Word for the (rest of the) year

Ambrogio Lorenzetti (1290-1348), “The Presentation”

Around the start of the new year, I saw a lot of posts around people's 'word of the year' and the intention that they wanted to set for 2020. This was something that I really wanted to do for myself as well, but at the time I couldn't wrap my head around something. There wasn't any word that stood out to me or spoke to me.

Rather than rushing into it out of frustration (the way I would have done in previous years), I decided to open it up to the Lord and ask Him to show me in His time. What is my intention for this year? What is this elusive word?

The word is purification.

It finally came to me this past weekend, during the feast of the Presentation of the Lord. In the past, this feast has also traditionally been know as the Purification of Mary. According to religious law, every first born had to be presented at the temple 40 days after their birth. During this time, a woman was considered 'unlean', so Mary's presentation of her son at the temple was also the time when she would be purified.

Between you and I, I used to despise this word 'purification' whenever I heard it used in a biblical or Catholic context. Perhaps it was out of ignorance or pride that I misunderstood its use, or the fact that I too was in desperate need of purification from a number of things. But as time goes on, it has been interesting to grow in this desire for more intimacy and closeness with the Lord. This desire for intimacy has also led to a personal need for purification.

When I Googled the definition of 'purification', a few things came up. The word could mean 'the removal of contaminants from something', or 'the process of extracting something from a substance', or even 'the process of making something spiritually or ceremonially clean'. No matter what your choice of definition is, the thread that ties all of these definitions together is the element of change from one state to another. It's a process that something undergoes to become clean or better. In my case, I felt a deeper call to be purified.

Interestingly, in the first reading for this feast from the prophet Malachi, the word purify comes up again. Malachi speaks of the coming of the Lord, who "is like a refiner’s fire and like fullers’ soap; he will sit as a refiner and purifier of silver, and he will purify the descendants of Levi and refine them like gold and silver, until they present offerings to the Lord in righteousness." (Malachi 3:2-3). Not only am I called to be purified, but I am also called to be refined. Through God's grace and mercy, I am purified and refined.

While this was all well and good that I had finally found my word, I started to wonder what it was that I needed purification from. This quickly became apparent in my prayer. I realized that it might not necessarily be that I needed to be cleaned, in the literal sense, but I needed to do some housework in my heart so that I could fully and totally surrender myself to Him.

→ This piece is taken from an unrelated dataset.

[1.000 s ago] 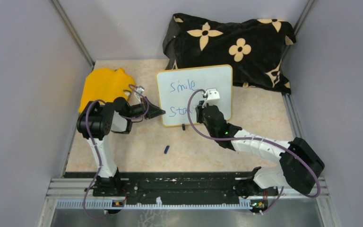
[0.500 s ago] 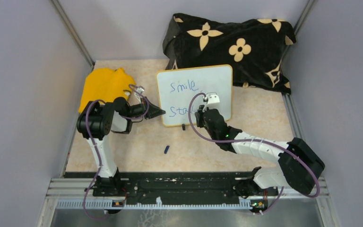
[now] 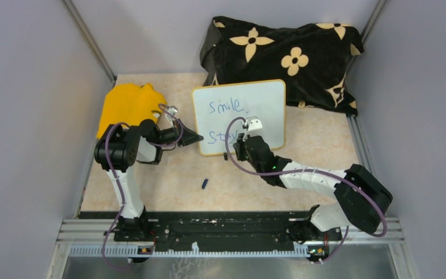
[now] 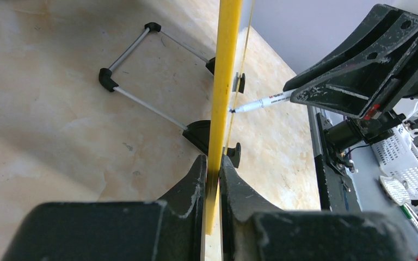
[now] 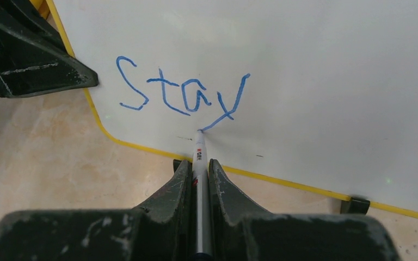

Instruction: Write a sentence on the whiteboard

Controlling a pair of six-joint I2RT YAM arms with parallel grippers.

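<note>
1. Nearest the arm bases, a small dark blue object (image 3: 205, 183) lies on the table (image 3: 302, 157); it is too small to identify.
2. The right gripper (image 5: 198, 163) is clamped on a marker (image 5: 199, 152). Only the front of its barrel shows past the fingers, and its tip touches the tail of the "y".
3. The sentence (image 5: 182, 98) reads "Smile," over "Stay". From above, the right wrist covers the lower line's end.
4. The left gripper (image 4: 213, 162) pinches the yellow left rim of the whiteboard (image 3: 264, 96), which stands mid-table. Its own camera sees the board edge-on, with the writing face hidden.
5. A yellow cloth (image 3: 129, 103) lies partly behind the left arm.
6. Farthest back is a black flowered cloth (image 3: 284, 55), its lower edge hidden behind the board.
</note>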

I entered into 2020 with a lot of question marks hanging over my head. Many people know that I crave certainty and plans, and with impending graduation (for real this time!), I had no idea what was next. The wonderful thing is that I have options, which I'm really blessed to have. But as for a set decision on what's next? Nothing at all.

Despite an outward presentation of total surrender and joy for the unknown, deep in my heart I knew that this was a lie. Even in the work that I'm doing now for my honours project, I live every day on eggshells. There are so many question marks and moments where I feel discouraged and that I can't do it. But time and time again, the Lord has been faithful in big and small ways to show me that I can and will get through this final semester. All of this has lended me to a deeper conversion towards Him and surrendering everything to Him.

So where does purification come in? This is what I found myself praying about this morning: I need purification from the negative self-talk. I need purification from feelings of abandonment, hurt, and anxiety. I need to take each day as it comes and stay secure in it, whether good or bad, because every day is a purification process. Every day is an oppotunity for deeper trust, deeper conversion, deeper love.

As purification happens, so does refinement. God has planted deep desire and potential in each one of us. God as the master sculptor has a plan for us, and every yes in faith that we give Him is a moment where He chisels us into who He has designed us to be. We are meant to be more than just slabs of marble: we are meant to be masterpieces.

Though the feast of the Presentation of the Lord is behind us, may we always remember how the Lord is present to us always and how we too should aim to present ourselves to Him. No matter what our state, He will accept us for who we are. He wants us to come to Him, and He will help us be the masterpiece that He has destined for us to be.